Carceri sovraffollate in Italia: tasso al 132% a Canton Mombello, proposta l’uso dell’IA per velocizzare le scarcerazioni

Gli istituti penitenziari italiani registrano livelli critici di sovraffollamento. San Vittore il più colmo, mentre cresce l'allarme suicidi. Possibile svolta digitale per le misure alternative.

Il sovraffollamento delle carceri italiane ha raggiunto livelli preoccupanti, con un tasso medio del 132% rispetto alla capienza regolamentare. L’istituto più affollato è San Vittore a Milano , che registra un 214% di occupazione , seguito dalle case circondariali di Foggia e Brescia Canton Mombello . Anche Regina Coeli a Roma mostra dati allarmanti, con una percentuale del 185% .

A fronte di 62.000 detenuti , il numero massimo consentito sarebbe 46.910 , ma circa 19.000 persone potrebbero accedere a misure alternative alla detenzione , se le pratiche burocratiche venissero accelerate.

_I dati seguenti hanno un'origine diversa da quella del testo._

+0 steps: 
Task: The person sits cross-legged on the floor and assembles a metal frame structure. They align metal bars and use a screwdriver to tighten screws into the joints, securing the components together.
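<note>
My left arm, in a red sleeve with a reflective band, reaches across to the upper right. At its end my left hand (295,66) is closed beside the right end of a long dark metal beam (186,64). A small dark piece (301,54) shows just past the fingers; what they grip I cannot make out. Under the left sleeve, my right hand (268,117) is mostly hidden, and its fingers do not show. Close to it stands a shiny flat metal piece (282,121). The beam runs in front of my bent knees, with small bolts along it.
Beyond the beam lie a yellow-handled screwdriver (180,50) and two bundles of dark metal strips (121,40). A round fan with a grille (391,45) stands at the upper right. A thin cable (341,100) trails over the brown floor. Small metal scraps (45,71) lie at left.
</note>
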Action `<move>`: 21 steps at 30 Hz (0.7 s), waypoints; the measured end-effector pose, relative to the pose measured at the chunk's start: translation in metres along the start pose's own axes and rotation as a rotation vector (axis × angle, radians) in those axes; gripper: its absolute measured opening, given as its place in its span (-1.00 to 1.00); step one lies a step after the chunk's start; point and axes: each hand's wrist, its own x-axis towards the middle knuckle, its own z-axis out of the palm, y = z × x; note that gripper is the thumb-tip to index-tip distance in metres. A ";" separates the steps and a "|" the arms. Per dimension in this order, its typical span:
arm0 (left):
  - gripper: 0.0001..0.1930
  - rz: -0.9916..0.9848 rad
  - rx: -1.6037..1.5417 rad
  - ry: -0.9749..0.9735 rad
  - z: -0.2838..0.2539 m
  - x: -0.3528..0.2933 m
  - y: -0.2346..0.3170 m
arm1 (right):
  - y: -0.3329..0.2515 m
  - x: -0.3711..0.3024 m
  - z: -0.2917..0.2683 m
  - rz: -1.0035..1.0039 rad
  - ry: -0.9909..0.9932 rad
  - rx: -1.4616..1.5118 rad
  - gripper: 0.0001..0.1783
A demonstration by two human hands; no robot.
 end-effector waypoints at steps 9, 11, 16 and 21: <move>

Il ruolo dell’intelligenza artificiale nelle scarcerazioni

Una possibile soluzione per decongestionare le carceri potrebbe essere l’introduzione dell’intelligenza artificiale nella gestione delle pratiche per la concessione di misure alternative . L’idea, avanzata da Irma Conti , del collegio del Garante nazionale dei detenuti , propone l’uso di algoritmi evoluti per automatizzare l’analisi delle istanze , calcolando rapidamente i residui di pena ei parametri necessari per valutare la scarcerazione.

Il sistema, se implementato, potrebbe migliorare l’efficienza degli uffici dell’esecuzione penale , alleggerendo il carico di lavoro dei tribunali di sorveglianza e degli uffici di esecuzione penale esterna .

Lombardia, Puglia, Veneto e Molise le regioni più colpite

A livello territoriale, le regioni con i tassi di sovraffollamento più elevati sono Lombardia, Puglia, Veneto e Molise , mentre la situazione è meno critica in Sardegna, Trentino-Alto Adige e Valle d’Aosta .

Nel caso del carcere Nerio Fischione di Brescia (ex Cantone Mombello) , il Coordinatore Regionale della Fp CGIL Polizia Penitenziaria, Calogero Lo Presti , ha denunciato la situazione già nell’ottobre scorso: a fronte di una capienza regolamentare di 182 posti , i detenuti presenti erano 380 , con un tasso di sovraffollamento del 210% .

Allarme suicidi e atti di autolesionismo

Oltre al problema del sovraffollamento, preoccupa l’ alto numero di suicidi e atti di autolesionismo all’interno degli istituti penitenziari. Secondo l’ultimo rapporto del Garante nazionale , nel 2025 si sono registrati 53 decessi nelle carceri italiane, di cui:

  • 12 suicidi , con un’età media di 41 anni ;
  • 11 morti per causa ancora da accertare ;
  • 30 decessi per causa naturale .

Nel 2024 , il carcere con il maggior numero di tentati suicidi è stato Catanzaro (91 tentativi), seguito da San Vittore a Milano (77) e Secondigliano a Napoli (71) . San Vittore ha anche registrato il numero più alto di atti di autolesionismo (1.234 episodi) , mentre Firenze Sollicciano (405) e Genova Marassi (391) hanno riportato dati preoccupanti.

Problemi anche negli istituti minorili

La crisi del sovraffollamento non risparmia gli istituti penali per minori . A Casal del Marmo, a Roma , al 28 febbraio , erano presenti 67 ragazzi a fronte di una capienza di 57 posti .

In Campania , il tasso di sovraffollamento ha raggiunto il 134% , mentre in Emilia-Romagna il numero dei detenuti è cresciuto di 500 unità in tre anni , superando quota 3.800 presenze permanenti . In Piemonte , invece, si contano 4.450 detenuti a fronte di una capienza di 3.970 posti , che scende ulteriormente se si devono 241 posti temporaneamente non disponibili .

Possibili misure deflative

Di fronte a questa emergenza, il garante campano Samuele Ciambriello , portavoce della Conferenza dei Garanti territoriali , ha chiesto una misura defattiva immediata per i detenuti con una pena residua di un anno e senza reati ostativi. Si tratterebbe di 1.000 persone in Italia, di cui 907 solo in Campania .

L’introduzione di misure alternative alla detenzione potrebbe alleggerire il carico degli istituti e migliorare le condizioni di vita dei detenuti, mentre l’introduzione dell’intelligenza artificiale potrebbe rappresentare un passo innovativo per rendere più efficienti le procedure burocratiche nel sistema penitenziario italiano.